European blue chips were mostly down but well off their lows in late trade yesterday, as a flat performance on Wall Street helped steady investor nerves after surprisingly soft US employment data had pummelled sentiment.

But volumes were below average, and France Telecom pushed ahead to six-month highs, helping Paris to buck the otherwise negative trend after the firms's restructuring plan on Thursday produced a welter of broker upgrades.

Strategists said an unexpected jump in the US unemployment rate meant any market gains would be capped over the remainder of the year, as it countered earlier data which suggested that the recovery in the world's biggest economy was back on track.

"The data has destroyed any hopes of a near-term recovery in the market," said Gareth Evans, a European equity strategist at ING Barings.

By 1642 GMT, with only Frankfurt officially trading, the FTSE Eurotop 300 index was down 0.5 per cent at 899 points, still around three-week lows, having shed more than two per cent ahead of Wall Street's opening.

The slide took the Eurotop 300 into the bottom half of its recent trading range and set it on course for a sixth consecutive day of losses.

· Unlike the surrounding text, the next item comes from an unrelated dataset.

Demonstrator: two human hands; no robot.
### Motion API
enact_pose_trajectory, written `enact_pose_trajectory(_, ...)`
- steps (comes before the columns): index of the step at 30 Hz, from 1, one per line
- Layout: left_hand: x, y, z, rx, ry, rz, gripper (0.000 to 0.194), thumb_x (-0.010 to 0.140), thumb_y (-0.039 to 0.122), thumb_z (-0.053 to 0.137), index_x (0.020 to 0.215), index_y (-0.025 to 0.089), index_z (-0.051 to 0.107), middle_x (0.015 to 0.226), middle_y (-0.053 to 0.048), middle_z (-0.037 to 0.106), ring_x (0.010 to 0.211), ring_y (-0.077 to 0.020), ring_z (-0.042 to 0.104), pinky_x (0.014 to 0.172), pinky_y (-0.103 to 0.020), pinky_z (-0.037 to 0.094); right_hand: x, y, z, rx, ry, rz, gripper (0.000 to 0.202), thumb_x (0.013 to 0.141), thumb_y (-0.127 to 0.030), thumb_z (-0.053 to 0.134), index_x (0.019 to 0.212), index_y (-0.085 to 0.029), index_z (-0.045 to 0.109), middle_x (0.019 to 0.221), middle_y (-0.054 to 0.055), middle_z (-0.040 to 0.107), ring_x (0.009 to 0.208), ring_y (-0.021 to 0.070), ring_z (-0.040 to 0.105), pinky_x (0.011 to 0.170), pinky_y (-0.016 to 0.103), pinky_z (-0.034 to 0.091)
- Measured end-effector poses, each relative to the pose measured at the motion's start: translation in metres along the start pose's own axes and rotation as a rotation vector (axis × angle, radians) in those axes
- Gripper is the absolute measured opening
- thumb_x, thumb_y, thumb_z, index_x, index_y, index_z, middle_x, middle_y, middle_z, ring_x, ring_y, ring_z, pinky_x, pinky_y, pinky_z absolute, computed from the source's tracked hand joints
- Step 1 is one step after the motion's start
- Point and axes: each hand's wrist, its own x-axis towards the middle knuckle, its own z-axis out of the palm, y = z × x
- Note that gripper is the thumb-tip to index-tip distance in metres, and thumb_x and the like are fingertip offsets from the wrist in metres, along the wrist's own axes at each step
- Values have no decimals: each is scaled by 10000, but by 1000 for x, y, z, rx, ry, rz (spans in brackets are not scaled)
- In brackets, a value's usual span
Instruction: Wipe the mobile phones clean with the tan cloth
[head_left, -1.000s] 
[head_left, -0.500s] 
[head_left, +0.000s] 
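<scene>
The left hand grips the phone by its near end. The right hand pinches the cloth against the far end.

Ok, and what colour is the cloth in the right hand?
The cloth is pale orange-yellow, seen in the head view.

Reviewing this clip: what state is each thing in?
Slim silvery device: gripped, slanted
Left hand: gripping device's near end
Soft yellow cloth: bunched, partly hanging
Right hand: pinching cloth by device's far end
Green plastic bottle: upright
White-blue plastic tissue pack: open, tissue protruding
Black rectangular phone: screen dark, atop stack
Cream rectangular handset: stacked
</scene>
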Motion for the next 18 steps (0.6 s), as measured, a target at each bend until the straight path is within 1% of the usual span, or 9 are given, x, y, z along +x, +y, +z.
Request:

The last time that happened was in September.

Losing stocks outnumbered gainers by around two to one. The Eurotop 300 had rallied by up to 20 per cent from October's five-and-a-half year lows, but is down more than four per cent over the week, despite Thursday's half-percentage point cut in euro-zone interest rates.

The euro zone DJ Euro Stoxx 50 index added 0.13 per cent to 2,494 points, largely thanks to the Paris market where the French CAC-index ended up more than one per cent, with cosmetics giant L'Oreal and oil major TotalFinaElf both up strongly.

News that US Treasury Secretary Paul O'Neill and White House economic adviser Lawrence Lindsay had resigned had little impact on European market sentiment, traders said.

Shares in Belgium's Interbrew sank 5.14 per cent and touched a record low after the world's top brewer by volume told analysts it expected 2002 core profits to fall slightly below consensus forecasts, prompting a regulatory investigation into how it had disseminated the news.

A battle for the control of French bank Credit Lyonnais intensified as Credit Agricole bought up shares of its long-time takeover target in a bid to thwart an aggressive grab for control by BNP Paribas.

Shares in Credit Lyonnais rose 3.36 per cent to 53.20 euros, after hitting a record high of 55.85 euros earlier in the day. BNP was off 1.44 per cent, with Credit Agricole off 4.0 per cent.

Shares in Franco-Belgian bank Dexia soared by almost ten per cent amid relief that its third-quarter results sprang no nasty surprises and as investors bet that the bank could become the next bid target in the consolidating French bank sector.

Lloyds TSB and Barclays fell 0.98 per cent and 2.28 per cent, respectively, as investors continued to react to discouraging trading updates from both UK banks earlier in the week.

Britain's No.2 bank Royal Bank of Scotland issues a trading statement on Monday, but its shares edged up 0.4 per cent.

Among second-liners, the standout was Tandberg, which crashed by 52 per cent after the Norwegian video conference gear maker cut its sales outlook from the stellar growth rates achieved since the September 11 attacks, when business air travel fell sharply.

The US unemployment rate shot up to six per cent in November,its highest level since April, while the number of workers on US payrolls fell by 40,000, when a rise of 38,000 had been expected.

Economists said the data was especially disappointing because earlier jobless claims numbers had suggested the US labour market had begun to show renewed signs of life.

But some fund managers took the news in their stride. "We already know that it is a muted US recovery, so there's always a risk that one month's data can put fresh doubts in investors' minds," said Andrea Williams, European equities chief at Royal London Asset Management.

She added that Europe, particularly Germany, had its own economic problems.

"We remain quite defensive and are not really taking any aggressive sector bets in the run up to year-end."

In New York the Dow Jones industrial average was flat and the tech-laden Nasdaq Composite rose 0.43 per cent.